De cartas y destrucción de libros
Pío Moa
Durante la guerra civil esa furia
contra la cultura (“burguesa” o “reaccionaria”) alcanzó un verdadero paroxismo
con la devastación de cientos de bibliotecas, a veces valiosísimas, guardadas en
domicilios privados, monasterios, edificios públicos, etc En los últimos años he
tenido que trabajar tan intensamente (a veces me he sentido realmente agotado),
que he reducido al mínimo mi vida social y me ha sido imposible contestar al
gran número de cartas enviadas por lectores. Había en ellas de todo, desde
maldiciones explícitas (pocas) hasta palabras de ánimo (la mayoría), libros y
numerosas aportaciones de datos o conocimientos que me han venido muy bien. No
obstante, ya digo, la falta de tiempo me ha impedido corresponder en la gran
mayoría de los casos, y ello, unido a veces a mi mala memoria para nombres y
caras, me ha hecho quedar bastante mal con muchas personas. Pido disculpas y
espero que, si me leen aquí, sepan comprender el problema.
En los últimos días he revisado estas cartas, que suponen ya un montón
considerable, y entre ellas encuentro una comunicación enviada por Gonzalo
Fernández de la Mora poco antes de su muerte, con membrete de la Real Academia
de Ciencias Morales y Políticas, que merece la pena reproducir:
“Como ampliación de nuestra reciente charla sobre la destrucción por el Gobierno
socialista de los fondos de publicaciones de Editora Nacional, Instituto de
Estudios Políticos, Instituto de Cultura Hispánica, Secretaría General del
Movimiento, Sindicatos, etc., le adjunto fotocopia del artículo del ex director
general de Archivos, José Antonio García Noblejas, donde se refiere a
destrucciones de documentos durante la guerra civil.
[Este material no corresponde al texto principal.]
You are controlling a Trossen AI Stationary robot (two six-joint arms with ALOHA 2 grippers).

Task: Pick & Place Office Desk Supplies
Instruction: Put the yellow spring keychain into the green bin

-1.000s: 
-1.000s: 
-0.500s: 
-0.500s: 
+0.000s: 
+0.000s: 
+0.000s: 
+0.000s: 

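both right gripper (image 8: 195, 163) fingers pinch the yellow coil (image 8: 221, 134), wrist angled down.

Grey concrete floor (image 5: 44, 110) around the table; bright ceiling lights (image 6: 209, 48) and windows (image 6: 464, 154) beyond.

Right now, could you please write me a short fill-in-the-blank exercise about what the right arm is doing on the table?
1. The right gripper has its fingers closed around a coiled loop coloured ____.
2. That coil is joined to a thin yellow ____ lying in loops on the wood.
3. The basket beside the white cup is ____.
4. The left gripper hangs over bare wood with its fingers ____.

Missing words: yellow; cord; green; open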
“Natalio Rivas, en su biografía del ministro López Ballesteros, narra la
destrucción de más de un millón de legajos del Ministerio de Hacienda entre 1936
y 1939.
“Personalmente he sido testigo del envío a papel de los fondos del Instituto de
Estudios Políticos donde pude adquirir, la víspera de la destrucción una
remanente decena de ejemplares de mi libro La partitocracia.
“La experiencia con mi libro El Estado de obras fue aún peor, pues mis cartas no
fueron contestadas, mis gestiones tropezaron con un muro de silencio y no pude
adquirir el resto de la edición que, como toda la serie Doncel, fue reducida a
pasta de papel.
“Al lado de este masivo holocausto intelectual, las tachaduras a que condenaba
nuestra Inquisición resultan nimias”
Creo que el documento merece la pena ser conocido. Como se recordará, en 1931,
apenas estrenada la república, fueron quemadas importantes bibliotecas, y en la
revuelta de 1934 sufrieron el mismo destino otras como la de la universidad de
Oviedo o la de un palacio, por entonces muy conocido, de Portugalete, importante
museo artístico además. Y durante la guerra civil esa furia contra la cultura
(“burguesa” o “reaccionaria”) alcanzó un verdadero paroxismo con la devastación
de cientos de bibliotecas, a veces valiosísimas, guardadas en domicilios
privados, monasterios, edificios públicos, etc. Alberti dedicó algún poema a
aquel “deporte” tan definitorio.
Seguramente las autoridades socialistas actuales estarán en condiciones de
desmentir esta información de Fernández de la Mora, o de corroborarla. En este
último caso debe reconocerse que la afición de nuestra izquierda a destruir
libros no ha cesado en la democracia actual.